Traffic Management Office (TMO): They move you and they move your stuff! First of all: YOU! Passenger Services books airline tickets for moving. It was stressed that we can book the tickets across the United States and get reimbursed; however tran-Pacific tickets will not be reimbursed if we book them ourselves—it must be done through TMO. While it is possible to get commercial tickets back to the US, the Seattle-bound rotator is the primary mode of transport.
Secondly, your stuff! We were expecting to have two shipments out, just like the two shipments that brought us here (unaccompanied baggage and household goods). Instead, we were told that overseas to overseas moves are usually done in one shipment of household goods. With a pack out date in Mid-July and they estimated the shipment would make it to Germany by September (breaking our stuff into two shipments would push the receiving date out to October or November). We also still have things in Non-Temporary Storage (NTS), which TMO simply extended via email to the storage facility. After three years here and three years at our next assignment, I wonder if we will recognize our stuff again! If we were moving back to the States, TMO would help us with the release of our NTS and Privately Owned Vehicle (POV).
School Liaison Office (SLO): We are lucky to have a SLO here in Okinawa.
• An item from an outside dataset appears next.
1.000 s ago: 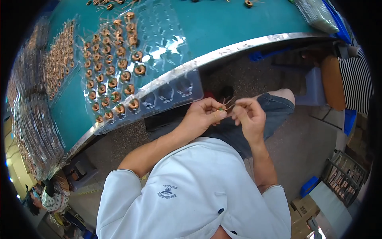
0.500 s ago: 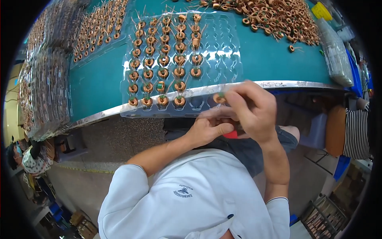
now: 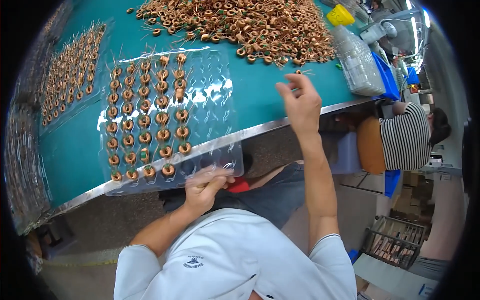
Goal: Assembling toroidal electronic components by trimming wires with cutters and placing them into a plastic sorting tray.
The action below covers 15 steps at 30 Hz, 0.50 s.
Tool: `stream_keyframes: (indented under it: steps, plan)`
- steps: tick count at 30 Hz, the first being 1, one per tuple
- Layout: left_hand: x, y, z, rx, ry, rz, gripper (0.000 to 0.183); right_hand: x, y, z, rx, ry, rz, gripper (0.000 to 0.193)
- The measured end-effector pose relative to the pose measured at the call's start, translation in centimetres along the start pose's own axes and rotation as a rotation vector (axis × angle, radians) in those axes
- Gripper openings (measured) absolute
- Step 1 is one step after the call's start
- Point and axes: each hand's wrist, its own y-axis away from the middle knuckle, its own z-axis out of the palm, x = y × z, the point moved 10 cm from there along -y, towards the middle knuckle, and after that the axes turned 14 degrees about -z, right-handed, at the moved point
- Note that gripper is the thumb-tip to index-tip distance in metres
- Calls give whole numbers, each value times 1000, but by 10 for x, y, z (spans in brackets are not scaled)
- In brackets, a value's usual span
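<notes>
A clear plastic tray (image 3: 218, 112) lies before me, its front part overhanging the table edge. Copper-wound ring coils (image 3: 163, 135) with thin wire leads fill its left columns; the pockets on its right hold none. My left hand (image 3: 204, 189) is closed at the tray's near edge, thumb against the curled fingers, which show partly through the plastic. Out to the right, my right hand (image 3: 302, 102) is raised over the table's front part with nothing in it, thumb and fingers apart. A single coil (image 3: 298, 72) lies just past its fingertips, near the big heap of loose coils (image 3: 270, 30).
A second filled tray (image 3: 75, 75) lies at the left, beside tall stacks of trays (image 3: 25, 155). At the right stand a stack of clear trays (image 3: 357, 62), a yellow object (image 3: 340, 16) and a fan (image 3: 390, 30). A person in a striped top (image 3: 405, 137) sits beyond.
My right hand has let go of a coil and moved out toward the heap. One more coil sits in the tray's fifth column. The view has swung to the right.
</notes>
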Motion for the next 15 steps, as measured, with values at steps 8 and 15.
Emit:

Her office is ready to help with any questions about transferring children from the Okinawa DoDEA schools to other systems.
Housing: This falls into two obvious categories: on- and off-base. We live on-base so this was the most interesting for us. There is a pre-inspection and a final inspection. At the pre-inspection they do a walk-through, note any damage that has occurred and let us know specific expectations before our final inspection. The final inspection truly is that – final. At that time expect to turn over your keys and be ready to walk out the door. All personal items should be removed and a minimal cleaning should be done. This is not a white-glove, check the toilets with a mirror inspection. Any painted walls must be painted back to base-beige, and dust bunnies should be swept up, but we won’t spend our last nights scrubbing floors on our hands and knees.
That is why off-base residents get ten days in TLA and on-base housing residents are only authorized four reimbursable nights (though you can stay longer at your own expense). The shorter amount of time is the payout for having a professional crew deep-clean the house after we move out.
Our timing is working out that we won’t need it, but FMO (Furniture Management Office) will deliver temporary furniture to your on-base house after your shipments have left. If you chose this option, the furniture does not need to be picked up before your final inspection. You can leave it in the house when you move out.
Off-base housing is a different game. If you have off-base housing you need to pick up a Quarters Clearance Package from housing; this package is available at the “Plan My Move” workshop. Now is the time to dig out your lease agreement and let your housing agency know that you are moving. The off-base housing inspection sounds more rigorous and all furniture needs to be removed for your final inspection.
Air Mobility Command (AMC): The rotator currently leaves on Saturday morning. One nice option now offered is that we can check in with our luggage on Friday anytime from 0900-2100. Each traveler is allowed two bags weighing 70 pounds or less. Each bag over the limit will be charged $112 when you check in. Pets can also be checked in early and if you’d like to leave the pet crate overnight, you may.
TriCare: Five days prior to our base out-processing date, military members can pick up their medical records to be hand carried. Dependent medical records are shipped separately to you next location.
Veterinary Clinic: Much has been written on PCSing with a pet. We do not have any pets, but if you do, take your questions (not your pets) to the “Plan My Move” or “Smooth Move” workshop on your base!
No athlete will make it to this year’s Olympics without help from their coaches and trainers. No military family should PCS without help from the wide array of support agencies. Workshops like “Plan My Move” bring these players together.